We talk about patient engagement a lot in healthcare today. But the reality is, we often don’t just want a patient to engage with a piece of content or information; we want them to take action. The traditional CRM and marketing automation are great tools for the former – keeping patients and their healthcare providers connected. But it does little to move beyond a digital connection.

Today’s patients (or, consumers) expect more from all of their relationships, especially their healthcare providers. And, health systems have a need to drive loyalty, revenue, and improved health outcomes.

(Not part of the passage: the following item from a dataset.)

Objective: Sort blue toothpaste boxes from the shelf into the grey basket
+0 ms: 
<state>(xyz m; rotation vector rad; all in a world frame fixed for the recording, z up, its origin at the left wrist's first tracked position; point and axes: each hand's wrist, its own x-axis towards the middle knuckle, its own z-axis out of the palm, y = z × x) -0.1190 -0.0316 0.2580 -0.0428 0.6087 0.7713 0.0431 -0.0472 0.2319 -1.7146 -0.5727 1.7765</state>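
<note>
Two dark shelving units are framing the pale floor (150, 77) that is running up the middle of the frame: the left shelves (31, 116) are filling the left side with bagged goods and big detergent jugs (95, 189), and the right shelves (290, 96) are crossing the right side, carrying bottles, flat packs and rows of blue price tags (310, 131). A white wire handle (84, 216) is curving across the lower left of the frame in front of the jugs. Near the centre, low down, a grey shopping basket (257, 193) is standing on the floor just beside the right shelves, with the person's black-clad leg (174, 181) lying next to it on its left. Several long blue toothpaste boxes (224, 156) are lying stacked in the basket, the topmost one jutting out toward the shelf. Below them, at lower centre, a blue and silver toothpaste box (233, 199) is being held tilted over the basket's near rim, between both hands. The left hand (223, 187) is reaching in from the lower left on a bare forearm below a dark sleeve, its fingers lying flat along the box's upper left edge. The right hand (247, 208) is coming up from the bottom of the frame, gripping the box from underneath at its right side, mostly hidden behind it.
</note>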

To achieve that, systems need to take their CRM strategy to the next level: CRM Intelligence. Combining data and AI can take patient engagement to the next level: patient activation.

When the right patients receive the right communication at the right time, they do something that moves them further along their healthcare journey; whether that’s scheduling a screening or an annual wellness visit (AWV), the patient becomes actively engaged. 

Patient activation as top concern

Recent research sought to understand the priorities of mid -to -large-size health systems; the resounding answer from patient outreach and communication teams: patient activation. With the growing presence of retail health clinics, direct-to-consumer (D2C) healthcare brands and the decline of the traditional provider-patient relationship, health systems highlighted the need to deliver relevance and value at every touchpoint.  

Engagement alone is no longer enough. Engagement that leads to activation is critical to keep systems competitive and patients healthy.

Traditional CRM systems fail to deliver insights

Health systems are swimming in data; so much that healthcare executives often talk about “data overload” or “data paralysis.” Traditional non-AI-powered CRMs help organize this data, which can be a welcome benefit when volume and complexity are so high. But that’s where they stop.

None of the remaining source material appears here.